Yes the Superhero Trivia question will post sometime today. It's a mystery! (That's what you get for not showing up when it was scheduled in prior months.)
In the meantime, on Tony Laplume's Comics Reader blog yesterday I was ranting again about why hasn't anyone done a Wonder Woman movie? I mean there aren't even plans for a movie, just crappy TV show pilots. WTF, WB/DC? This is one of DC's Top 3 properties and they've done nothing to merchandise it since 1978.
Just to prove how freaking easy it would be for someone to write it, I came up with a whole treatment on my commute home yesterday. So basically in 30 minutes I did what Hollywood has failed to do in 30 years. Write me a check!
Now take this with a grain of salt because all I know about Wonder Woman comes from Superfriends and a few reruns of the old TV show. Which again proves my point about how easy this is if someone who knows next to nothing about the material can do it. And here we go!
She races over to help because she's brave and caring like a superhero. The only survivor is a dude named Steve Trevor--that was his name, right? She's mystified about this because she knows nothing outside the island because her mom and other old warrior babes are not too forthcoming about stuff outside the island, kind of like The Village (or my novel Forever Young...). Anyway, Steve probably tells her a little about the island and she starts to get all psyched about it, so it's a bummer when her mom says they have to kill Steve because they can't have an outsider hanging around there. Diana tries to go all Pocahontas and save him. She's successful enough in that her mom says they'll just lock Steve up forever--yay!
But that night Diana sneaks Steve out and they take a boat or something to escape the island. They get to the mainland (California or Florida or whatever) and Diana is shocked to see this whole world outside Paradise Island. There are maybe some slapstick-type moments as she interacts with all the new stuff around her.
Eventually whoever shot Steve's plane down shows up. There are a couple of different ways to go about that. If you want to go the Man of Steel route it could be a rogue Amazon who wants to enslave the rest of the world. Or you could go more Green Lantern and it could be just some big badass who wants to take over the world. Whatever. I have no idea who's in Wonder Woman's rogue gallery.

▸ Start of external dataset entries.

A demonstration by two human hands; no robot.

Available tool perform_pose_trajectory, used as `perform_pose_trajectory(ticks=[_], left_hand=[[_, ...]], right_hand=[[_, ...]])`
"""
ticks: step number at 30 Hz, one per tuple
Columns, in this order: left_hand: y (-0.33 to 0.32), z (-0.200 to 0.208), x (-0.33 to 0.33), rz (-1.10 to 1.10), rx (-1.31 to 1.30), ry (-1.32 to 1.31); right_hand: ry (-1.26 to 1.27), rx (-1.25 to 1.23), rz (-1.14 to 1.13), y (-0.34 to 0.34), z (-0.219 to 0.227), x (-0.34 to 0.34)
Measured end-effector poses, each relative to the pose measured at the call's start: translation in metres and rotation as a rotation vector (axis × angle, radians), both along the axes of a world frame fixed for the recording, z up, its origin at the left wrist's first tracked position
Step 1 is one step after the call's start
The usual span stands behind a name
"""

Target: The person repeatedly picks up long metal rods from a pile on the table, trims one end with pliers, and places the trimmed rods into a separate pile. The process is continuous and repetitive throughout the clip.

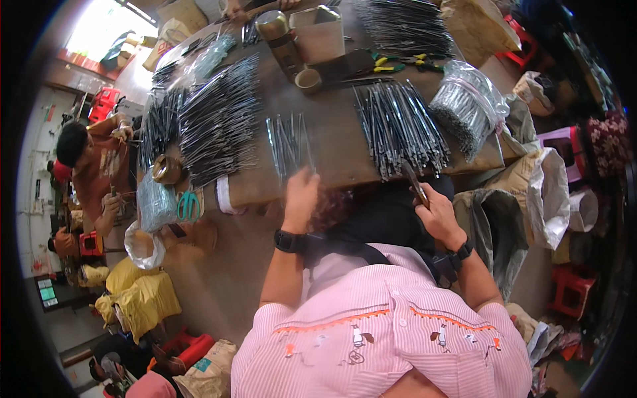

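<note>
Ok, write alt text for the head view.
A person's right hand grips a slim tool; the blurred left hand is beside a few thin rods on a brownish table with larger rod piles. Another person is at left.

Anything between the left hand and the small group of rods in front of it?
Nothing visible: the left hand is at the near end of the small group of rods; motion blur hides whether they touch.

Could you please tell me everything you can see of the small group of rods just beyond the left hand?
The rods are thin, grey and shiny, like metal. They lie loosely side by side on the brown tabletop, near ends toward the blurred left hand; whether it touches them is unclear.
</note>
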State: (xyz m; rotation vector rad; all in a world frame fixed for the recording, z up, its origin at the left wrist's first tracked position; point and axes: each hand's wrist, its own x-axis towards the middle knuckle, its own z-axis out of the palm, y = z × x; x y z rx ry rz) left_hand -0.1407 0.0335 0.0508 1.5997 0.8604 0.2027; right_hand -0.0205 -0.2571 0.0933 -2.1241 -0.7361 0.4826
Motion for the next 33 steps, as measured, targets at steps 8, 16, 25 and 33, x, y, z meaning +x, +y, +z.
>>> perform_pose_trajectory(ticks=[8, 16, 25, 33], left_hand=[[-0.026, 0.011, 0.024, -0.225, 0.679, -0.031], [-0.053, 0.003, 0.112, -0.207, 0.173, -0.027], [-0.029, 0.019, 0.086, -0.165, -0.779, -0.132], [-0.079, 0.036, 0.047, -0.245, -0.874, -0.196]], right_hand=[[0.214, 0.091, -0.059, -0.019, -0.009, -0.002], [0.466, 0.278, -0.073, -0.021, 0.0, -0.013], [0.729, 0.817, -0.547, -0.08, -0.027, 0.023], [0.626, 0.727, -0.803, -0.107, -0.068, 0.113]])
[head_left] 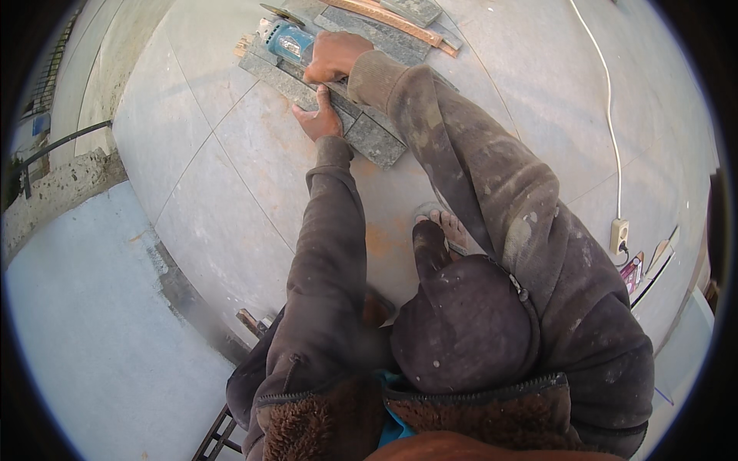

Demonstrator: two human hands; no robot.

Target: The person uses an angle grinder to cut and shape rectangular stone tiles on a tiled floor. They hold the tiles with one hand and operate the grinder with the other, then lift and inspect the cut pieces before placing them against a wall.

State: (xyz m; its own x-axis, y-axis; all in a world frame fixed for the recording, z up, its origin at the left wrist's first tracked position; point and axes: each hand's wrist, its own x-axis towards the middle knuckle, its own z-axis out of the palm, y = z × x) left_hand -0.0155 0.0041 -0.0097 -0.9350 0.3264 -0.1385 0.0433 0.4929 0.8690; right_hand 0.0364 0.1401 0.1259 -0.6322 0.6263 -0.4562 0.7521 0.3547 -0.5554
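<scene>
My right hand (336, 55) is closed around the blue body of an angle grinder (290, 41). Its round disc (282, 14) points away from me at the far end, over the grey stone pieces. Just nearer to me, my left hand (321, 121) grips the near edge of a grey stone tile (277, 77), the thumb lying on top; the other fingers are partly hidden. Another grey stone tile (374, 140) lies to the right of the left hand, under my right forearm. The exact contact of disc and stone cannot be made out.
Behind the right wrist lie a wooden strip (400, 21) and more stone slabs (377, 34). A white cable (607, 84) runs down the right to a socket block (619, 234). A concrete ledge (61, 192) borders the floor at left. My bare foot (450, 227) rests below the tiles.
</scene>
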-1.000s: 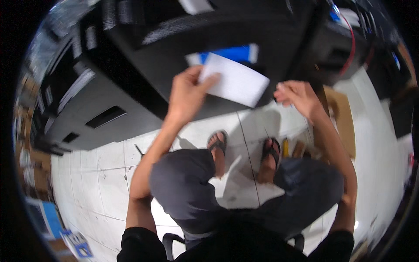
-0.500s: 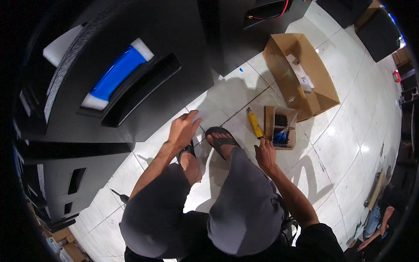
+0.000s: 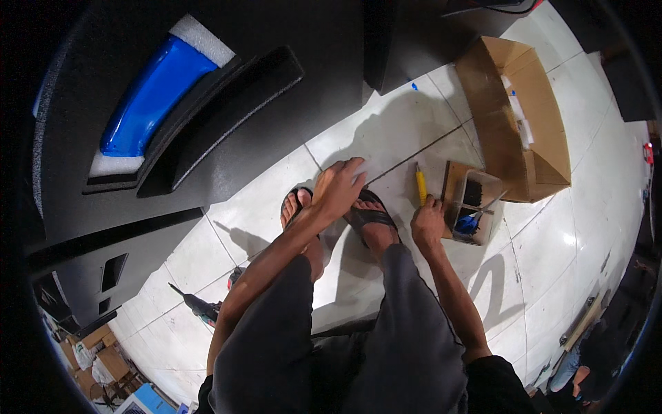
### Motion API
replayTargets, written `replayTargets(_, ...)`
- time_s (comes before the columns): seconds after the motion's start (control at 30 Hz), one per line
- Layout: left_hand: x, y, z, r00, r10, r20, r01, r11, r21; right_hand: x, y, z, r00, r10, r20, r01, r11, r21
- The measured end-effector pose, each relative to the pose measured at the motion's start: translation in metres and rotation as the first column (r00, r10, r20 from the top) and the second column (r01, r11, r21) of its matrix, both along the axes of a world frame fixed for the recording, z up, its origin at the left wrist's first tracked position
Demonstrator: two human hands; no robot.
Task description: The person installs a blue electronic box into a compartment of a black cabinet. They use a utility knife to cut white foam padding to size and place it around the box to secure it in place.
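My right hand [image 3: 429,221] is closed on the near end of a slim yellow tool [image 3: 420,185] with a dark tip, whose exact kind I cannot make out. Right beside that hand is a clear divided bin [image 3: 488,219] holding small black pieces and a blue-handled tool [image 3: 467,224]; a brown board [image 3: 452,181] stands along its left side. My left hand [image 3: 338,188] hovers over the floor near my feet, fingers loosely apart with nothing in them.
An open cardboard box [image 3: 552,138] stands beyond the bin. A large black cabinet [image 3: 276,131] with a blue curved piece [image 3: 158,96] set in it fills the upper left. A power drill [image 3: 200,307] is on the floor at lower left. Another person's hand [image 3: 580,379] shows at lower right.
My left hand has moved right, across to my other foot. My right hand has closed round the yellow tool's end, and the tool is now more upright in the picture. The view has shifted.
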State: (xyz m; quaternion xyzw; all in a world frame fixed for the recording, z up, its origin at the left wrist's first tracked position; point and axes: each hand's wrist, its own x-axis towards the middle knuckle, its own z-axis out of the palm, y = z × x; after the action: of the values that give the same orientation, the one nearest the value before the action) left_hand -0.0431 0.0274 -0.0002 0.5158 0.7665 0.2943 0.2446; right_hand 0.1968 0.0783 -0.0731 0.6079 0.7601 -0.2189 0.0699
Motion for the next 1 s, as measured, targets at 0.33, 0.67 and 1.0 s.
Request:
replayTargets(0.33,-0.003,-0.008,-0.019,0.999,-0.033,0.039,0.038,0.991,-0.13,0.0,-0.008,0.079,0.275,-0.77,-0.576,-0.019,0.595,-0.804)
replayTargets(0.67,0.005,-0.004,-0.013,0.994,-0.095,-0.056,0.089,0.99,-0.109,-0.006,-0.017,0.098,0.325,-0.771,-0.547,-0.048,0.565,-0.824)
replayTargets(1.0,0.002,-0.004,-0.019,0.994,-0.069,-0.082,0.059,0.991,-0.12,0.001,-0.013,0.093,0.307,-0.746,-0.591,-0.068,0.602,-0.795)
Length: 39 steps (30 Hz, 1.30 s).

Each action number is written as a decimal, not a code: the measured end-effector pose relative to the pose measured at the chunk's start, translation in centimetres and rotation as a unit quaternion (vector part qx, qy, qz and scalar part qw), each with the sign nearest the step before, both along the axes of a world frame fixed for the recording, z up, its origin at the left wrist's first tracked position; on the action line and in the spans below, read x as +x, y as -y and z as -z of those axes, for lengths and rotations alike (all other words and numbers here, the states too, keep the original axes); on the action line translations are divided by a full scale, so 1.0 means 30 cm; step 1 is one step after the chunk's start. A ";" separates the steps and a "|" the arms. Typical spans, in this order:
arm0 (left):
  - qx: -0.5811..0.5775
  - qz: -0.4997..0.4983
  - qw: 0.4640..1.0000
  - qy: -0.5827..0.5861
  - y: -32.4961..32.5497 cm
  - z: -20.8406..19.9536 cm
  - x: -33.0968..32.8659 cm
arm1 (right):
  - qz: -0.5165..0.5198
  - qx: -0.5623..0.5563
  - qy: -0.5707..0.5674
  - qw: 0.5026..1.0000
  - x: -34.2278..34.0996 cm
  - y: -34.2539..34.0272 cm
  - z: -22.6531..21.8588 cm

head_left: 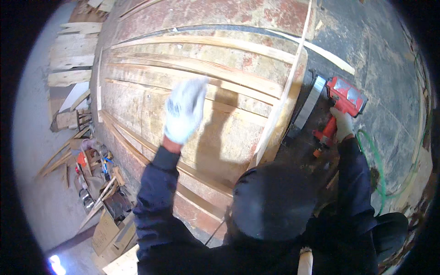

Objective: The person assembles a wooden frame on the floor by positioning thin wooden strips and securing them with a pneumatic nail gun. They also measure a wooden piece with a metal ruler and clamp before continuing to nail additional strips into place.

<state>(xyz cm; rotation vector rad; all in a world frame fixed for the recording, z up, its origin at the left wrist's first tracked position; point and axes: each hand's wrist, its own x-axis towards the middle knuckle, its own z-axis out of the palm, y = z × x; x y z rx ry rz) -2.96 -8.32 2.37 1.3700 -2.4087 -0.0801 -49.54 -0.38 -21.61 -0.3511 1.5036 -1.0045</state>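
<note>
My left hand (pixel 185 110), in a white work glove, hangs over the wooden strips (pixel 238 68) with its fingers stretched out and slightly blurred. Nothing shows in it, and it casts a shadow on the worn board beneath. To the right, my right hand (pixel 343 123), also gloved, is wrapped round the handle of a red nail gun (pixel 347 95). The gun's long grey magazine (pixel 309 103) slants down toward the wooden edge strip (pixel 284 91). Part of the handle is hidden by my fingers.
A green air hose (pixel 378 165) curves over the dark floor sheet (pixel 389 91) near my right forearm. Wood offcuts and scrap (pixel 98 169) lie in a heap on the left. Pale boards (pixel 71 52) stand stacked at the far left. A light strip (pixel 330 57) lies beyond the gun.
</note>
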 end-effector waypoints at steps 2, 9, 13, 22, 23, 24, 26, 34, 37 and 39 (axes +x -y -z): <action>0.050 -0.066 0.997 0.011 -0.205 -0.004 0.008 | 0.000 0.013 0.051 0.999 -0.026 -0.018 0.030; 0.180 -0.161 0.969 0.044 -0.693 -0.027 -0.034 | -0.029 0.008 0.011 0.999 -0.140 -0.008 0.317; 0.145 -0.164 0.971 0.092 -0.839 -0.073 -0.049 | -0.043 0.014 0.079 0.996 -0.127 0.029 0.421; 0.251 -0.182 0.936 0.165 -0.831 -0.015 -0.005 | -0.058 -0.016 0.020 0.998 -0.109 0.006 0.315; 0.252 -0.182 0.938 0.156 -0.797 0.020 0.009 | -0.069 -0.055 -0.020 0.996 -0.102 0.009 0.302; 0.251 -0.185 0.937 0.160 -0.760 0.060 0.024 | -0.063 -0.049 0.008 0.997 -0.103 0.014 0.286; 0.246 -0.180 0.939 0.161 -0.688 0.164 0.050 | -0.036 -0.014 0.078 0.996 -0.101 -0.005 0.260; 0.175 -0.122 0.966 0.145 -0.369 0.498 0.167 | -0.048 -0.017 0.177 0.983 -0.062 -0.022 0.118; 0.137 -0.057 0.978 0.146 -0.290 0.574 0.190 | -0.043 0.005 0.170 0.985 -0.060 -0.065 0.072; 0.112 -0.023 0.984 0.138 -0.255 0.618 0.197 | -0.023 0.012 0.170 0.985 -0.063 -0.132 0.052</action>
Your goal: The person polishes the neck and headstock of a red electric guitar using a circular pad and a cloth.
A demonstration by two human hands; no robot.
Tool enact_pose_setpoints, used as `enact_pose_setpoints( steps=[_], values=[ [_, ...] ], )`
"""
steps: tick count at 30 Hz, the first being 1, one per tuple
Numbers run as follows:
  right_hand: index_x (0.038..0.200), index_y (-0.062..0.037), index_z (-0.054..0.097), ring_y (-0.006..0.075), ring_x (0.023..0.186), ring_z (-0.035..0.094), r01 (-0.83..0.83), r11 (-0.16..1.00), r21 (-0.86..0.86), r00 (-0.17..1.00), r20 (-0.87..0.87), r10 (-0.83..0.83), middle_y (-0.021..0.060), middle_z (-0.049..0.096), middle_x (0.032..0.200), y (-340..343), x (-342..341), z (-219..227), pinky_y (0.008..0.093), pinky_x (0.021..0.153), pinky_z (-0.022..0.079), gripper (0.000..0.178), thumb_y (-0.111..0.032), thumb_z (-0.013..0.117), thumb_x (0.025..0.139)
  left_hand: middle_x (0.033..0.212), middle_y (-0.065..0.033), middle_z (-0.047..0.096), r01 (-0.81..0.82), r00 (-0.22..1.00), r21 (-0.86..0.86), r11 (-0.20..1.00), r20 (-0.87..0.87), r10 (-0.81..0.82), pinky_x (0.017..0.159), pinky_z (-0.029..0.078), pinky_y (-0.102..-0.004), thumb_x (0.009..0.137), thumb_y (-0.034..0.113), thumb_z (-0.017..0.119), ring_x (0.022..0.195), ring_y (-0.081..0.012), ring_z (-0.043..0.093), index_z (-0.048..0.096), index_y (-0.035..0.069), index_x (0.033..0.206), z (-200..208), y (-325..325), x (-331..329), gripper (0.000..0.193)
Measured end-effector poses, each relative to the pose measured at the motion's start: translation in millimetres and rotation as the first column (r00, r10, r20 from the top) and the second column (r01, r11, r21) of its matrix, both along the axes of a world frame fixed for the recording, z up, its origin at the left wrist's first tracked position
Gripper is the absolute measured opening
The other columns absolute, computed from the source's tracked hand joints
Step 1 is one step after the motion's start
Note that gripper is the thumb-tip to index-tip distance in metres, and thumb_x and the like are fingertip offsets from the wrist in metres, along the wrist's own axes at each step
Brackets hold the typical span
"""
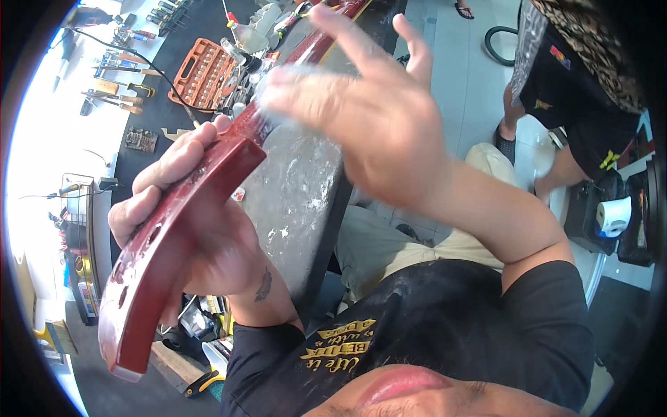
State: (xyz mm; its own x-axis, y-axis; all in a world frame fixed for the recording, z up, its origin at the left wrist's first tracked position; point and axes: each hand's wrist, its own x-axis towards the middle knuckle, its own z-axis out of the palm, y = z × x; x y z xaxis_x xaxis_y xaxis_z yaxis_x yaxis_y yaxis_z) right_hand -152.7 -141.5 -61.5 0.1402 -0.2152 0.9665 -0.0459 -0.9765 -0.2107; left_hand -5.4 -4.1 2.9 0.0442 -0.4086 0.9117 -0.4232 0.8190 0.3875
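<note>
A glossy dark-red guitar headstock [174, 215] with several small holes slants across the left side. Its neck [313, 47] runs away toward the upper middle, over the workbench. From beneath, my left hand [222, 243] grips the headstock, with fingers curled over its far face. My right hand [389, 118] is at the neck just beyond the headstock. Two of its fingers stick out, while the others close around a whitish, blurred thing [267, 87] against the neck. Motion smears those fingertips, so what they hold cannot be made out.
A dark, white-smeared workbench [299, 187] lies below the neck. At its far side is an orange socket-set case [201, 73] among bottles and tools. Hand tools [114, 90] line the left. Another person [577, 90] stands at the right, near a black ring [492, 47] on the floor.
</note>
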Motion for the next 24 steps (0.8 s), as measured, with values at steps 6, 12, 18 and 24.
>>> enact_pose_setpoints(
  steps=[6,12,18,24],
  values=[
    [0.116,-0.0230,0.079,0.0313,0.136,0.061,-0.037,0.999,-0.002,0.996,0.085,0.037,-0.0024,0.079,0.115,6.9,11.0,-4.6,0.0705,0.112,0.021,0.029,-0.015,0.063,0.093,0.118,-0.0337,0.069,-0.014,1.000,-0.031,0.999,-0.011,0.014,0.094,0.059,-0.0682,0.099,0.071,0.047,0.115,-0.0505,0.069,0.060,0.000,0.120,-1.4,-1.9,0.7,0.075],
    [0.113,-0.0253,0.080,0.0316,0.136,0.061,-0.054,0.999,-0.005,0.987,0.148,0.054,-0.0053,0.079,0.114,12.9,17.4,-0.4,0.0701,0.113,0.020,0.026,-0.020,0.063,0.094,0.116,-0.0369,0.068,-0.036,0.999,-0.063,0.997,-0.041,0.034,0.087,0.065,-0.0600,0.100,0.069,0.047,0.112,-0.0499,0.071,0.060,-0.003,0.120,0.0,-1.6,0.1,0.075],
    [0.114,-0.0253,0.080,0.0292,0.138,0.060,-0.077,0.996,0.053,0.983,0.169,0.067,-0.0038,0.079,0.118,17.9,20.4,-6.5,0.0708,0.111,0.022,0.024,-0.023,0.066,0.095,0.118,-0.0370,0.069,-0.029,0.999,-0.032,0.999,-0.041,0.027,0.090,0.064,-0.0631,0.098,0.072,0.046,0.112,-0.0506,0.071,0.064,-0.002,0.125,-0.7,1.0,5.1,0.081],
    [0.118,-0.0263,0.081,0.0277,0.140,0.058,-0.063,0.995,0.078,0.988,0.145,0.051,-0.0028,0.079,0.124,25.0,16.7,-12.5,0.0657,0.114,0.019,0.025,-0.023,0.064,0.099,0.121,-0.0339,0.068,-0.016,0.999,0.001,1.000,-0.048,0.016,0.096,0.057,-0.0690,0.095,0.079,0.042,0.114,-0.0508,0.069,0.060,0.002,0.131,-0.5,8.5,12.2,0.087]
  ],
)
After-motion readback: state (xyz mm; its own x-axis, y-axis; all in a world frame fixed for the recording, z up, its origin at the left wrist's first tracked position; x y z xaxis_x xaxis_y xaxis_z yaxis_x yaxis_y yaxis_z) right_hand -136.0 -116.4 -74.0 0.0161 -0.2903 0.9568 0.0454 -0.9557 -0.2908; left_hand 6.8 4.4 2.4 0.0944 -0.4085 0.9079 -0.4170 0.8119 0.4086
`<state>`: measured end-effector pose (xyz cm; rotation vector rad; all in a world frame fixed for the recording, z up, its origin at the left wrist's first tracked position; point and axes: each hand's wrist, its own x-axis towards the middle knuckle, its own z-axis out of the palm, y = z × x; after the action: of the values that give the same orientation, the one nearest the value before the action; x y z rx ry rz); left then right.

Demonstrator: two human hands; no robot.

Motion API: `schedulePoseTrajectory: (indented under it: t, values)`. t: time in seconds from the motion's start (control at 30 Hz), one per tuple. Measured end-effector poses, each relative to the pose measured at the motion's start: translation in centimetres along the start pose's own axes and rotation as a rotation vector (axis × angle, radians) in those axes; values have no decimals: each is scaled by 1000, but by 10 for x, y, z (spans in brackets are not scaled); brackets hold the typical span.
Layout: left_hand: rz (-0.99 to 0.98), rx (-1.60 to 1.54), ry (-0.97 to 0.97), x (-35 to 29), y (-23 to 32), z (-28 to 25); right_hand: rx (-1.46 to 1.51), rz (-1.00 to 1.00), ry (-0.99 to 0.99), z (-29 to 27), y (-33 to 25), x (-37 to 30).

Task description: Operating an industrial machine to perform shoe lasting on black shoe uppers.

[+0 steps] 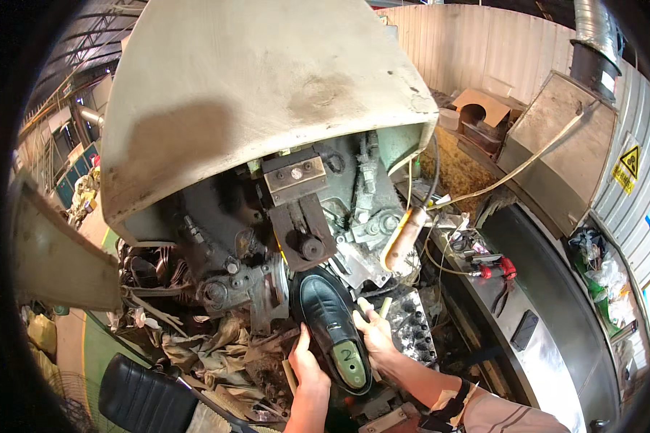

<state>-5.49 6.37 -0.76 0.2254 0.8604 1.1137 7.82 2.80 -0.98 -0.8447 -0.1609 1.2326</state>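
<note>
A black leather slip-on shoe (323, 307) lies between my hands, its toe pointing away under the machine's head. A green last (349, 363) fills the shoe's opening, with a dark hand-drawn mark on top. My left hand (308, 365) grips the shoe's left side near the heel, thumb up along the upper. On the other side my right hand (374, 336) holds it, fingers against the right edge. Just beyond the toe sits the machine's dark metal press block (301, 234). The undersides of both hands are hidden.
A large cream machine hood (267, 94) overhangs the work. A lit lamp (404, 242) hangs to the right. Beyond it are a metal ledge with a phone (525, 330) and a red air tool (500, 269). Crumpled cloth (217, 353) and a black seat (146, 395) lie left.
</note>
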Motion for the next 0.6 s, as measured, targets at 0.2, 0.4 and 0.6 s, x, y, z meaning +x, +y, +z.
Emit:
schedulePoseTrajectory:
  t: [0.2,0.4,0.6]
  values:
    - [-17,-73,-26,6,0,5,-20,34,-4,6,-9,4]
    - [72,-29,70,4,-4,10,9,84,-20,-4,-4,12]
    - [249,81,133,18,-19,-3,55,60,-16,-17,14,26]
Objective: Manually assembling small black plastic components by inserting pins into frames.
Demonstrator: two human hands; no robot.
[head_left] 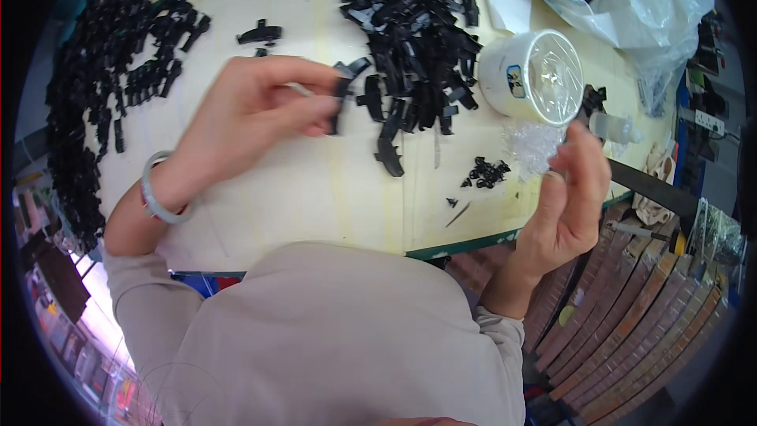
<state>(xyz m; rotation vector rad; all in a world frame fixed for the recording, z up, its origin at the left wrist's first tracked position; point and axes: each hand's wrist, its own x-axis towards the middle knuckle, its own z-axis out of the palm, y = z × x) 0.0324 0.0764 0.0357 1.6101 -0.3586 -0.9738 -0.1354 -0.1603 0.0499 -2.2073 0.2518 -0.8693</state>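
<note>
My left hand (264,102) pinches a black curved plastic part (341,99) between thumb and fingers, over the table's middle. Just beyond it lies a large heap of similar black plastic parts (418,39). My right hand (572,197) is at the table's right, its thumb and fingertips curled close together beside a pile of small clear plastic pieces (530,148). Whatever it may hold is too small or hidden to make out. A cluster of tiny black pieces (486,173) lies left of that hand.
A white tub (505,79) with clear film rests behind the clear pieces. Rows of black parts (118,55) cover the table's left side. A white plastic bag (654,0) stands at the far right, near a small translucent bottle (613,128). Green edging (465,246) borders the table.
</note>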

Whichever way it goes, the bad guy starts raining hellfire down on the world. Diana doesn't have a costume or anything yet but she does have her Amazon warrior training that she uses to help save people and stuff. Eventually though some of the other Amazons show up on orders from Diana's mom to bring her back to the island. They eventually capture her and take her back to Paradise Island.
There Diana pleads with her mom that they have a duty to help the rest of the world, that's it not the shithole her mom thinks it is. Eventually her mom agrees and decides to let Diana lead some Amazons to go save the world. So she gets the Wonder Woman costume with the magic lasso and tiara and bracelets and whatnot.
Then her and the other Amazons go back to wherever the bad guy is for the final showdown. Of course it has to come down to Wonder Woman fighting whoever it is and of course she wins. Hooray!
The other Amazons go back to Paradise Island, but Diana stays behind to be their ambassador to the world and to make sure no evil threatens to take over the whole world again. Maybe the Amazons have some way to wipe Steve's memory or he's just so dumb that when she puts on some glasses and ties her hair back he can't tell who she really is. Either way, she stays to work with Steve as Diana Prince and some such.
The end...until the sequel!
Seriously, that took like no time at all. Why has no one done this yet? It's so freaking obvious! Maybe I should go mail this to Christopher Nolan or something. As far as casting goes I've said for 4 years or so now that Megan Fox would be perfect. I mean just make sure she does some cardio to get in shape and boom, there you go. Again, why has this not happened? Maybe we need to petition Obama like those idiots about building a Death Star.